Why Boston Does It: A lot of talk in Boston is centered around shedding the contracts of Gerald Wallace and Courtney Lee, but Gerald Green is on a sneaky bad deal as well. While Green is obviously a superior player, he's not exactly a core piece to rebuild around at 27 years old, either.
The Celtics could get out from Green's deal and start an intriguing backcourt with Rajon Rondo and Dion Waiters for much cheaper. With Avery Bradley hitting restricted free agency, getting an offensive-minded shooting guard to either replace or complement him makes sense.
Waiters may be more of a sixth man anyhow, as his career to this point has followed a similar path as players like Jamal Crawford, Jason Terry, J.R. Smith and others.
While the Celtics are all about building through the draft, taking a chance on a young talent and reducing future salary commitments wherever possible should also be priorities, even if this is a talent downgrade for now.
If Waiters doesn't pan out, at least Zeller should fill a role as a productive backup center on a cheap deal.
Why Cleveland Does It: The big holdup here would likely be Green's long-term deal, as this would sap up a good portion of the cap space Cleveland has worked so hard to maintain.
It's one thing if LeBron James flat-out rejects Cleveland, but it's another if he never had the chance to come back. Cleveland may feel the need to leave the light on, no matter how unlikely LeBron's return is.
If the Cavs did want to move on, though, Green would be a nice get. He can play either forward spot, and he's a solid outside shooter and athlete.
This wouldn't be a huge talent upgrade, but you'd certainly feel more confident about Cleveland's playoff chances with Green in the lineup than Waiters.
Dallas Receives: SG Dion Waiters (3 years/$12.9 million).

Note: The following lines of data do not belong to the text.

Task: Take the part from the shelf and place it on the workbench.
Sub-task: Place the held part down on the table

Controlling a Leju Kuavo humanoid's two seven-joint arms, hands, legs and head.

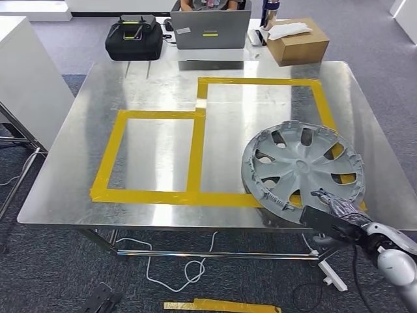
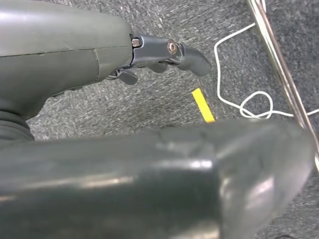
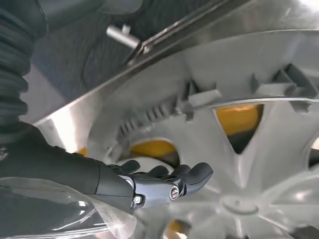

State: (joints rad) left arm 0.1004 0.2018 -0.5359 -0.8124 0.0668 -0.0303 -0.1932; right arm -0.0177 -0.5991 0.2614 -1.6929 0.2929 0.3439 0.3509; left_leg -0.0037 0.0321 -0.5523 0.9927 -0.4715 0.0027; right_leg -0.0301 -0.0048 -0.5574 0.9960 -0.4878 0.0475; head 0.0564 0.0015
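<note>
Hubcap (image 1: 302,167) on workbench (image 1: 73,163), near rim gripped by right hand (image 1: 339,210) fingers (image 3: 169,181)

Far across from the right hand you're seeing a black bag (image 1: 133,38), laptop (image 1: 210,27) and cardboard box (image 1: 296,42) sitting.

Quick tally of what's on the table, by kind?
Hubcap: 1
Black bag: 1
Laptop: 1
Cardboard box: 1
Total: 4
</note>
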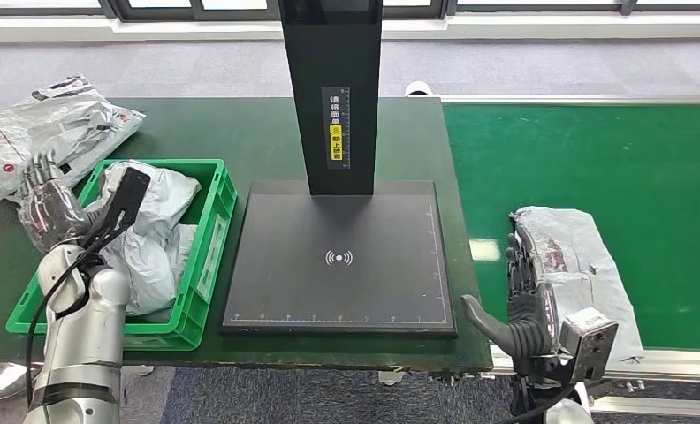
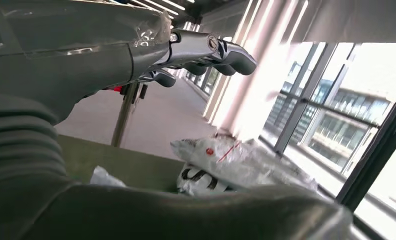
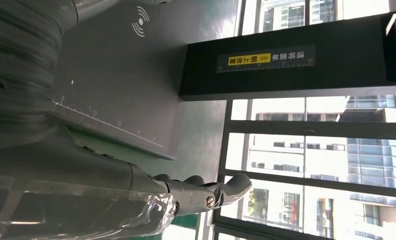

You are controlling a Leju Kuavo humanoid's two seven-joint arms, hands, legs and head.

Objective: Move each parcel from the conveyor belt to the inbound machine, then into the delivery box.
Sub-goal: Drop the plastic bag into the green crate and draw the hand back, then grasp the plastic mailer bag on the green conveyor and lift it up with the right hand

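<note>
Scanner column (image 1: 330, 93) between crate (image 1: 207, 256) and belt parcel (image 1: 569, 256) — loose bags (image 1: 41, 132) beyond.

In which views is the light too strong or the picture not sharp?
Head view: even light, sharp, slight glare on the green conveyor belt. Left wrist view: windows overexposed, the left robot hand close and soft, parcels clearer. Right wrist view: bright windows behind the dark inbound machine, the right robot hand slightly blurred.

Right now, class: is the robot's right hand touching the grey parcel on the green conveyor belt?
Cannot tell. In the head view the right hand overlaps the near left edge of the grey parcel on the conveyor belt, but neither contact nor a gap shows plainly.
</note>
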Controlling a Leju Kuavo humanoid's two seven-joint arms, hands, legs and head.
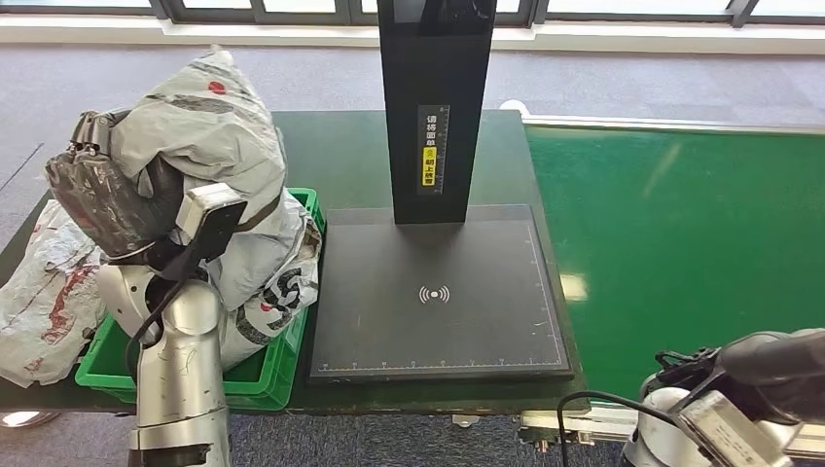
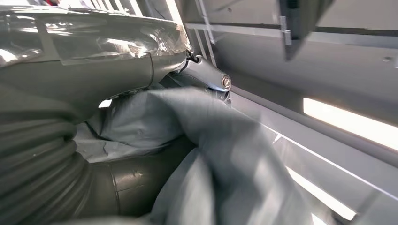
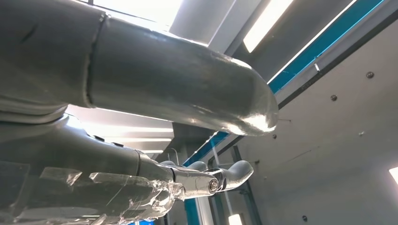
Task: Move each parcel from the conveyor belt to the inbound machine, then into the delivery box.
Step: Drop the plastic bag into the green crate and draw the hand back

Cleveland Receives: SG Vince Carter (1 year/$3.1 million), SG Ricky Ledo (4 years/$3.3 million). 2014 second-round draft pick.
Why Dallas Does It: Vince Carter is the more effective sixth man right now, but he's running on his last legs. Dallas would do well to start skewing younger wherever possible, even though it looks like a playoff team in the Western Conference this year.
In Dallas, Waiters would have a clear role as the primary scorer off the bench, which probably suits him best. Having less holes to fill in free agency might be a good thing for Dallas as well, especially considering how the last few offseasons have played out.
Losing Carter might take Mavs down a notch this season, but it would be the right gamble to make for the future. A lot of this depends on Dallas' evaluation thus far of Waiters, but also of rookie swingman Ricky Ledo.
Why Cleveland Does It: If the situation with Waiters gets toxic, we could see a deal like this. Carter doesn't get enough credit for adapting his game over the years, but he's a very solid piece who could help provide the perimeter shooting the Cavs need next to Kyrie Irving.
While Carter would be just a rental, adding an intriguing prospect like Ledo would lessen some of the blow of giving up on Waiters. Ledo isn't all that dissimilar from Waiters when it comes to styles of play, but there wouldn't be pressure to play him right away like there has been with the former fourth overall pick in the draft.
The Cavaliers are pretty set in the frontcourt with different options at power forward, so trading Waiters for another young wing may prove difficult. Perhaps a veteran like Carter could help stabilize the locker room and prevent messes like this one from happening again.